Required work: Output the first line of the listing and each line after it, up to and including the line that contains "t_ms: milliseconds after", exactly as written, minus the pictures.

Data for processing:

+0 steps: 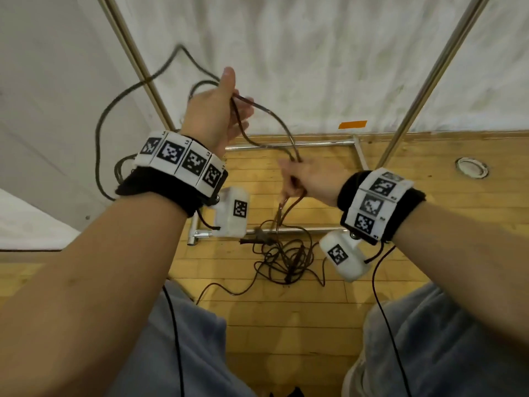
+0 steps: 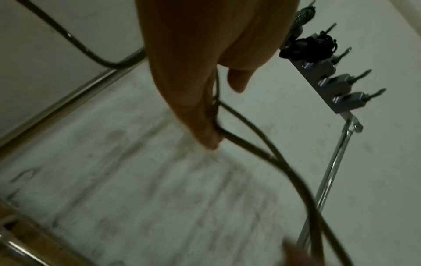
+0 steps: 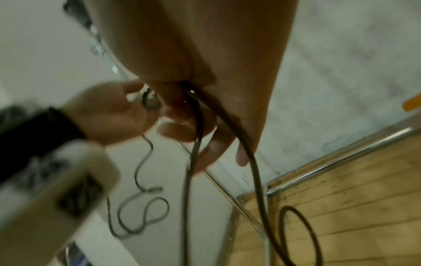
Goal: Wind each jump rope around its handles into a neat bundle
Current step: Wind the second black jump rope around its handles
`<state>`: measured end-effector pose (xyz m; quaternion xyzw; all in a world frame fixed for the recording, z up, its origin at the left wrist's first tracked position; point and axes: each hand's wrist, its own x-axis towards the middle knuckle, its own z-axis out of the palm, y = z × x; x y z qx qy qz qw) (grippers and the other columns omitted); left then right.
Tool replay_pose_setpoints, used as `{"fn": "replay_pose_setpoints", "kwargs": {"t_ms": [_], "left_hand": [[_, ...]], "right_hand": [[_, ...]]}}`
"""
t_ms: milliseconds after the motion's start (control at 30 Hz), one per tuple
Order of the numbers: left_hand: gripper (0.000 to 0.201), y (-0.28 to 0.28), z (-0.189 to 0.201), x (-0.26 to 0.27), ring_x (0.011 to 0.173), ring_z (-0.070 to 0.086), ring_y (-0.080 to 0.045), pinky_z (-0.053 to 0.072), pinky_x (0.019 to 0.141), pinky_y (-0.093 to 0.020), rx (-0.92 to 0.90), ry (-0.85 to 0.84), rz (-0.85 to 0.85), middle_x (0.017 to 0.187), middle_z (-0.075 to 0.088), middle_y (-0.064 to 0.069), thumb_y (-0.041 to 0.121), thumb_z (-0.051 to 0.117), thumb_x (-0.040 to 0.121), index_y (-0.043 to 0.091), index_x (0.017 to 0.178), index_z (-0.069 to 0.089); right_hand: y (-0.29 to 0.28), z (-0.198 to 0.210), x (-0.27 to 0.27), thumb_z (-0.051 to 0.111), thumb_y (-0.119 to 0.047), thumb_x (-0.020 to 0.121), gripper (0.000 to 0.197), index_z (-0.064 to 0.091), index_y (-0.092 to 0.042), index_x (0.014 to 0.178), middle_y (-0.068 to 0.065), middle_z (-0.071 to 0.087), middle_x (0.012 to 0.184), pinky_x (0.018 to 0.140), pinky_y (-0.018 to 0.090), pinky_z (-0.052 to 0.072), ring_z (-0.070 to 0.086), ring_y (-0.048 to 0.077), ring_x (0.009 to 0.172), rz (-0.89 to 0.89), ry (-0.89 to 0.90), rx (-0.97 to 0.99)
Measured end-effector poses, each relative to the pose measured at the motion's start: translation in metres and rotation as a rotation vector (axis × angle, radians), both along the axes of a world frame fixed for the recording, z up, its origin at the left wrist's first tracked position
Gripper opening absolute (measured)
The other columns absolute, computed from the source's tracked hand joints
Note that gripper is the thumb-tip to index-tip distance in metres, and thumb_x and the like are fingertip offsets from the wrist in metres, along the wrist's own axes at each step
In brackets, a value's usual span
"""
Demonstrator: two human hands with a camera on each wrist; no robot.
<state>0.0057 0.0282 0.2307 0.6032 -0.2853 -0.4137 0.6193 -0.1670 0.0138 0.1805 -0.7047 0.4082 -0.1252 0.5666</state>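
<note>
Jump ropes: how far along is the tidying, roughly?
Early on, it seems. No finished bundle shows in the head view. In hand: the left hand and right hand both grip strands of one brown rope, with loops trailing loose. Left: a tangled heap of rope lies on the wooden floor, unwound. The handles are hard to make out.

A scuffed white wall is standing behind a wooden plank floor, metal poles are leaning up it, and orange tape is clinging low.
</note>
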Motion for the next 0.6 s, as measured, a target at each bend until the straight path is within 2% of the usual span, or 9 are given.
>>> {"fn": "replay_pose_setpoints", "kwargs": {"t_ms": [67,100,133,200,267,333,400,500,600], "left_hand": [[0.071,0.004,-0.008,0.0,0.099,0.067,-0.025,0.05,0.093,-0.044,0.165,-0.049,-0.146,0.106,0.069,-0.008,0.067,0.053,0.082,0.008,0.121,0.055],[0.081,0.009,-0.011,-0.003,0.102,0.065,-0.024,0.046,0.098,-0.046,0.236,-0.1,-0.253,0.11,0.067,-0.006,0.073,0.055,0.073,0.009,0.124,0.053],[0.084,0.013,-0.015,-0.009,0.103,0.064,-0.021,0.043,0.1,-0.047,0.29,-0.16,-0.376,0.109,0.067,-0.003,0.076,0.058,0.065,0.013,0.12,0.056],[0.072,0.021,-0.023,-0.024,0.105,0.061,-0.016,0.039,0.102,-0.046,0.34,-0.345,-0.628,0.107,0.069,0.005,0.073,0.066,0.057,0.022,0.108,0.065],[0.048,0.025,-0.034,-0.037,0.106,0.062,-0.02,0.043,0.1,-0.048,0.319,-0.505,-0.763,0.108,0.07,-0.002,0.057,0.073,0.065,0.026,0.102,0.068],[0.008,0.026,-0.041,-0.046,0.099,0.066,-0.027,0.048,0.095,-0.05,0.271,-0.568,-0.757,0.1,0.072,-0.011,0.033,0.071,0.081,0.028,0.086,0.069],[0.024,0.025,-0.048,-0.047,0.09,0.068,-0.021,0.052,0.091,-0.045,0.263,-0.697,-0.735,0.088,0.073,-0.002,0.025,0.064,0.089,0.032,0.067,0.066],[0.022,0.025,-0.058,-0.047,0.081,0.066,-0.015,0.053,0.084,-0.038,0.269,-0.841,-0.788,0.08,0.069,0.004,0.031,0.058,0.094,0.033,0.072,0.062],[0.029,0.023,-0.058,-0.048,0.064,0.059,0.0,0.045,0.069,-0.019,0.216,-0.835,-0.78,0.063,0.063,0.011,0.03,0.053,0.096,0.03,0.067,0.059]], "right_hand": [[-0.008,0.014,0.003,0.04,-0.03,0.1,0.036,0.044,-0.014,0.068,-0.003,0.042,0.05,0.077,0.038,0.049,0.053,0.019,0.053,-0.264,-0.302,0.161],[-0.013,0.022,0.003,0.042,-0.028,0.1,0.034,0.043,-0.013,0.069,-0.003,0.037,0.048,0.071,0.037,0.048,0.046,0.018,0.049,-0.374,-0.435,0.24],[-0.016,0.03,0.003,0.043,-0.027,0.1,0.034,0.042,-0.012,0.069,-0.004,0.034,0.048,0.065,0.035,0.047,0.042,0.017,0.047,-0.448,-0.524,0.296],[-0.021,0.044,0.001,0.041,-0.027,0.1,0.036,0.041,-0.013,0.067,-0.003,0.029,0.048,0.058,0.03,0.044,0.037,0.015,0.044,-0.509,-0.636,0.372],[-0.024,0.052,-0.001,0.039,-0.028,0.101,0.037,0.041,-0.014,0.066,-0.003,0.027,0.05,0.057,0.028,0.042,0.034,0.015,0.045,-0.541,-0.711,0.43],[-0.027,0.057,-0.002,0.038,-0.029,0.101,0.038,0.041,-0.015,0.066,-0.003,0.027,0.052,0.057,0.027,0.04,0.033,0.015,0.045,-0.547,-0.759,0.455],[-0.03,0.063,-0.005,0.038,-0.031,0.101,0.038,0.041,-0.015,0.066,-0.003,0.027,0.054,0.057,0.026,0.037,0.033,0.014,0.045,-0.549,-0.791,0.444],[-0.037,0.071,-0.015,0.037,-0.033,0.101,0.039,0.042,-0.016,0.067,-0.004,0.028,0.056,0.057,0.026,0.033,0.032,0.013,0.047,-0.571,-0.828,0.413],[-0.043,0.072,-0.023,0.038,-0.035,0.1,0.039,0.044,-0.015,0.068,-0.003,0.033,0.056,0.058,0.026,0.035,0.036,0.013,0.048,-0.616,-0.825,0.366]]}}
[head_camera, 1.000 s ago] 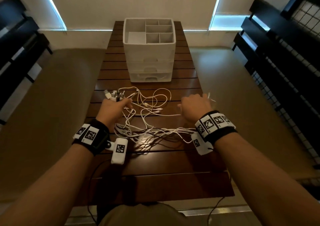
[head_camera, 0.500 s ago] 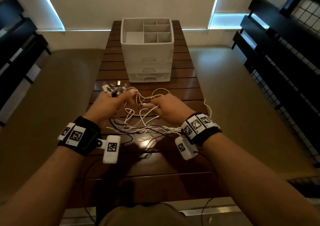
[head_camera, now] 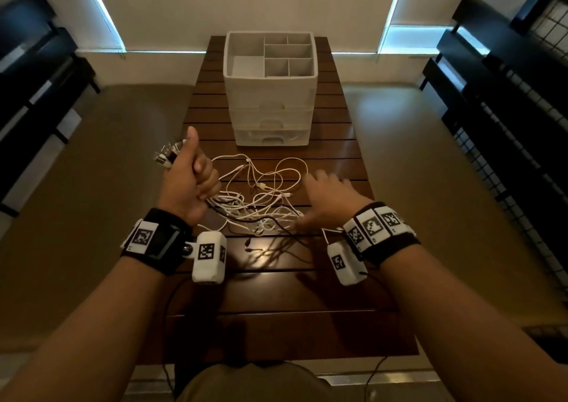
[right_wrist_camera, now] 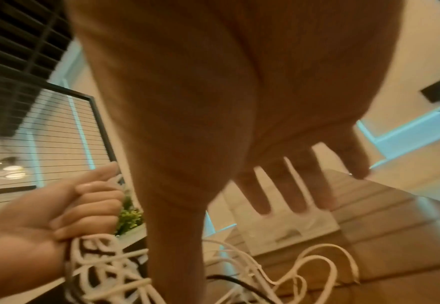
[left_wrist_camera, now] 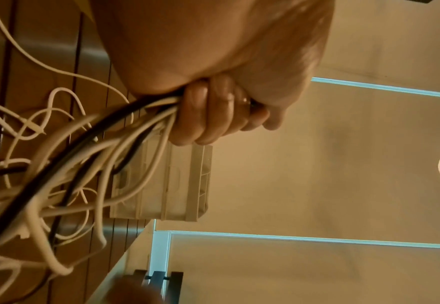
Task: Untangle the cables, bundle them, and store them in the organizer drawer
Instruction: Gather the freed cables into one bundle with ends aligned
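Note:
A tangle of white and black cables lies on the slatted wooden table. My left hand is raised at the table's left edge and grips a bunch of these cables in a fist, thumb up, with the plug ends sticking out above. My right hand hovers over the right side of the tangle with fingers spread and nothing held. The white organizer stands at the far end of the table, its drawers closed.
Open compartments top the organizer. Black shelving stands on the right and dark furniture on the left. Bare floor flanks the narrow table. The wrist cameras' own thin black leads hang off the near edge.
My left hand has lifted and turned thumb-up with the cable ends. My right hand has let go of the strands, opened, and moved right over the tangle.

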`<state>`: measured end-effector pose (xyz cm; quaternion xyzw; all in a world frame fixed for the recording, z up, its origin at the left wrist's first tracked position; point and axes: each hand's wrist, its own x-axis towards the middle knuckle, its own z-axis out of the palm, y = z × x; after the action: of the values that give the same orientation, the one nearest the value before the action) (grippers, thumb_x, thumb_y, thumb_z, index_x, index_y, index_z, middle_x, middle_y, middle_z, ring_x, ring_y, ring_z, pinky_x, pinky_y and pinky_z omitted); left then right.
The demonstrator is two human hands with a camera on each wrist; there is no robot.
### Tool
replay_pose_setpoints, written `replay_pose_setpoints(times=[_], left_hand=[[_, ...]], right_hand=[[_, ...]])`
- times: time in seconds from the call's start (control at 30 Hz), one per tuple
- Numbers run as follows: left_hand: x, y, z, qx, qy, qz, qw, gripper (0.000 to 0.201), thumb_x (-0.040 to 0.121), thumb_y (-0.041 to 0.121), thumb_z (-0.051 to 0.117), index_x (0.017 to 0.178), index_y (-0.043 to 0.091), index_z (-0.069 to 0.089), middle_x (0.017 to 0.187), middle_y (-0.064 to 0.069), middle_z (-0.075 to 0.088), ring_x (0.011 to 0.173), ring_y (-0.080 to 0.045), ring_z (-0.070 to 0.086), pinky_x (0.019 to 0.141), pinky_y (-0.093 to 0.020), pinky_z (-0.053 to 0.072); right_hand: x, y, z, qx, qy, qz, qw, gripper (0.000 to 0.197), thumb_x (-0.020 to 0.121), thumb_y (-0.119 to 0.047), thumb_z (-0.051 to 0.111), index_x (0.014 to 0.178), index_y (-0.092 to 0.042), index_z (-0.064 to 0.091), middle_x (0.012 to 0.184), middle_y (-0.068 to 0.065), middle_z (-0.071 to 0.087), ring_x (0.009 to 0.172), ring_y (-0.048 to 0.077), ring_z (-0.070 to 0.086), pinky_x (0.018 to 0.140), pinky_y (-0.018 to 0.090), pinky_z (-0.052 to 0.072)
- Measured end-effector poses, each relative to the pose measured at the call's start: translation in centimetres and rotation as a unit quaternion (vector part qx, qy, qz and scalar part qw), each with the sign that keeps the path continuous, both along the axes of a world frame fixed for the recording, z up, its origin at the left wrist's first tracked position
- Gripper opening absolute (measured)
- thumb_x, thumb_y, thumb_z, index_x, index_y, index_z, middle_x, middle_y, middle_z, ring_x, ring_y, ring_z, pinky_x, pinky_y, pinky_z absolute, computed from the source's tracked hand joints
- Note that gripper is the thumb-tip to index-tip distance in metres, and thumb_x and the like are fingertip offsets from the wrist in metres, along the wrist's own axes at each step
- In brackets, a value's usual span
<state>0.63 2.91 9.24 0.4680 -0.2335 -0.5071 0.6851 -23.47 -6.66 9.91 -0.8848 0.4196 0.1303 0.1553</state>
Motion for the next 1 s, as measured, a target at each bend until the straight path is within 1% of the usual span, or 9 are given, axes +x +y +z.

Reply:
+0 steps: 
+0 steps: 
+0 steps: 
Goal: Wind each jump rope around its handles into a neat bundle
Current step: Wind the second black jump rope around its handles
`<state>`: measured end-effector pose (xyz m; quaternion xyzw; all in a world frame fixed for the recording, z up, its origin at the left wrist's first tracked position; point and axes: each hand's wrist, its own x-axis towards the middle knuckle, its own z-axis out of the palm, y = z × x; x y z qx qy qz qw) (grippers and the other columns omitted); left then right.
Tool replay_pose_setpoints, used as `{"fn": "replay_pose_setpoints", "kwargs": {"t_ms": [_], "left_hand": [[_, ...]], "right_hand": [[_, ...]]}}`
"""
t_ms: milliseconds after the motion's start (control at 30 Hz), one per tuple

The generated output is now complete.